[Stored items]
──────────
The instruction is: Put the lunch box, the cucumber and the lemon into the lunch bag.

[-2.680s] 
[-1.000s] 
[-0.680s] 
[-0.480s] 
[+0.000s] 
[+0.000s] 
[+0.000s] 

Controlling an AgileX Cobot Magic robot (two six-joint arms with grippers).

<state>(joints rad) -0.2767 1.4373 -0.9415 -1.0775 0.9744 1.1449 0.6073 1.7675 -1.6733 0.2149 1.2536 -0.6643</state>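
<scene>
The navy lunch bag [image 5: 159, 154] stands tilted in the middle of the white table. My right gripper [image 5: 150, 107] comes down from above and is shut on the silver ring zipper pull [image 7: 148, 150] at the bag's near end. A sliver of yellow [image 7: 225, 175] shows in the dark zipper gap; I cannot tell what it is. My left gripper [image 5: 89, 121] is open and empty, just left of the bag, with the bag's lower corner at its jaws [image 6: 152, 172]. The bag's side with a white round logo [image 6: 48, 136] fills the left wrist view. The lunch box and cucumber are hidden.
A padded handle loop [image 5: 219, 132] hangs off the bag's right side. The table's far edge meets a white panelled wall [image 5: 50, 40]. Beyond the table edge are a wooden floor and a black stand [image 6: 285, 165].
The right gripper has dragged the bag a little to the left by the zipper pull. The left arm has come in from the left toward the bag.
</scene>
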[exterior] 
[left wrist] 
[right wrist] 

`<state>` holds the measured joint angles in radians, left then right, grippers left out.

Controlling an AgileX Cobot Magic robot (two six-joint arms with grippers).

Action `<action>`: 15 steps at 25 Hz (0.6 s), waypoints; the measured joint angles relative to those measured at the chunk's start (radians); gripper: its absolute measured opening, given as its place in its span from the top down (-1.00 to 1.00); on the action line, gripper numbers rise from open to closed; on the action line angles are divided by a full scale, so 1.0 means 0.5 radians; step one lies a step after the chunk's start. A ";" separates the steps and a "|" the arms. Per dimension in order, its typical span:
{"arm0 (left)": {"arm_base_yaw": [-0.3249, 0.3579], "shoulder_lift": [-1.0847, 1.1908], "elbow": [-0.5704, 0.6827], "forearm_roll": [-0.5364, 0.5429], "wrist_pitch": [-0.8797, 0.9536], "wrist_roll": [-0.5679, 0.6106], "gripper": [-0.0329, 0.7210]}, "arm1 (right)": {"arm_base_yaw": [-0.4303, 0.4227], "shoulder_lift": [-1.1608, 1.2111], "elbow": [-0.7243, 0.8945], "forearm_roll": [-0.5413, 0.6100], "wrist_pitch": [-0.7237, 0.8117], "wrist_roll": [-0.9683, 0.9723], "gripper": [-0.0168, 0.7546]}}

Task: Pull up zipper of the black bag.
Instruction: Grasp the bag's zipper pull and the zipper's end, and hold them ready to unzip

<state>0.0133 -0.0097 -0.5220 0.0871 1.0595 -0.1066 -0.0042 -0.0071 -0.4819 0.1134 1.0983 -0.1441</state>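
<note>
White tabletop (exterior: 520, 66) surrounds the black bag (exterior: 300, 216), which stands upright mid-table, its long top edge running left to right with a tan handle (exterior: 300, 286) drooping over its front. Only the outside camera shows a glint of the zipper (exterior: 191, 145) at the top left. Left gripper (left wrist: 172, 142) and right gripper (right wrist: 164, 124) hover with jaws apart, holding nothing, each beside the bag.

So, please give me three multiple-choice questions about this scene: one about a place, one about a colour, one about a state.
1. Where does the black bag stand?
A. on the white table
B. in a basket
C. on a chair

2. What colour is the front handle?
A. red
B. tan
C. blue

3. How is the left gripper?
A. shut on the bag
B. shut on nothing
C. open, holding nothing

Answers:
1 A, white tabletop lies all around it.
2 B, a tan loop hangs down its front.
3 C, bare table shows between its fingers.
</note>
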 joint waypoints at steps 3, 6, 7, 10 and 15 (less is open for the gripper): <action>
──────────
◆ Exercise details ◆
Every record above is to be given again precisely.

◆ Exercise answer ◆
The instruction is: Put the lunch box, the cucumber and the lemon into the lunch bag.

[-2.680s] 
[-1.000s] 
[-0.680s] 
[-0.480s] 
[+0.000s] 
[+0.000s] 
[+0.000s] 

Controlling an AgileX Cobot Magic robot (two six-joint arms with grippers).

<state>(joints rad) -0.2767 1.4373 -0.9415 -1.0775 0.9744 1.1449 0.6073 1.7675 -1.6733 0.2149 1.2536 -0.6643</state>
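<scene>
The navy lunch bag [image 5: 159, 154] stands tilted in the middle of the white table. My right gripper [image 5: 150, 107] comes down from above and is shut on the silver ring zipper pull [image 7: 148, 150] at the bag's near end. A sliver of yellow [image 7: 225, 175] shows in the dark zipper gap; I cannot tell what it is. My left gripper [image 5: 89, 121] is open and empty, just left of the bag, with the bag's lower corner at its jaws [image 6: 152, 172]. The bag's side with a white round logo [image 6: 48, 136] fills the left wrist view. The lunch box and cucumber are hidden.
A padded handle loop [image 5: 219, 132] hangs off the bag's right side. The table's far edge meets a white panelled wall [image 5: 50, 40]. Beyond the table edge are a wooden floor and a black stand [image 6: 285, 165].
The right gripper has dragged the bag a little to the left by the zipper pull. The left arm has come in from the left toward the bag.
</scene>
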[exterior] 
[left wrist] 
[right wrist] 

`<state>` holds the measured joint angles in radians, left then right, grippers left out.

Controlling an AgileX Cobot Magic robot (two six-joint arms with grippers).

Action `<action>`: 15 steps at 25 Hz (0.6 s), waypoints; the measured joint angles relative to those measured at the chunk's start (radians); gripper: its absolute measured opening, given as its place in its span from the top down (-1.00 to 1.00); on the action line, gripper numbers rise from open to closed; on the action line angles are divided by a full scale, so 1.0 means 0.5 radians; step one lies a step after the chunk's start. A ";" separates the steps and a "|" the arms. Per dimension in order, its typical span:
{"arm0 (left)": {"arm_base_yaw": [-0.3249, 0.3579], "shoulder_lift": [-1.0847, 1.1908], "elbow": [-0.5704, 0.6827], "forearm_roll": [-0.5364, 0.5429], "wrist_pitch": [-0.8797, 0.9536], "wrist_roll": [-0.5679, 0.6106], "gripper": [-0.0329, 0.7210]}, "arm1 (right)": {"arm_base_yaw": [-0.4303, 0.4227], "shoulder_lift": [-1.1608, 1.2111], "elbow": [-0.7243, 0.8945], "forearm_roll": [-0.5413, 0.6100], "wrist_pitch": [-0.7237, 0.8117], "wrist_roll": [-0.9683, 0.9723], "gripper": [-0.0168, 0.7546]}}

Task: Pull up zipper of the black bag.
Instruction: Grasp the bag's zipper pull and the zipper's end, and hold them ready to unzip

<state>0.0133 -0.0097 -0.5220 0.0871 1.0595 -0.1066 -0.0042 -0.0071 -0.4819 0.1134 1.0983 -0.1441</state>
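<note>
White tabletop (exterior: 520, 66) surrounds the black bag (exterior: 300, 216), which stands upright mid-table, its long top edge running left to right with a tan handle (exterior: 300, 286) drooping over its front. Only the outside camera shows a glint of the zipper (exterior: 191, 145) at the top left. Left gripper (left wrist: 172, 142) and right gripper (right wrist: 164, 124) hover with jaws apart, holding nothing, each beside the bag.

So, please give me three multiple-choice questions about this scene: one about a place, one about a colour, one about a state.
1. Where does the black bag stand?
A. on the white table
B. in a basket
C. on a chair

2. What colour is the front handle?
A. red
B. tan
C. blue

3. How is the left gripper?
A. shut on the bag
B. shut on nothing
C. open, holding nothing

Answers:
1 A, white tabletop lies all around it.
2 B, a tan loop hangs down its front.
3 C, bare table shows between its fingers.
</note>
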 joint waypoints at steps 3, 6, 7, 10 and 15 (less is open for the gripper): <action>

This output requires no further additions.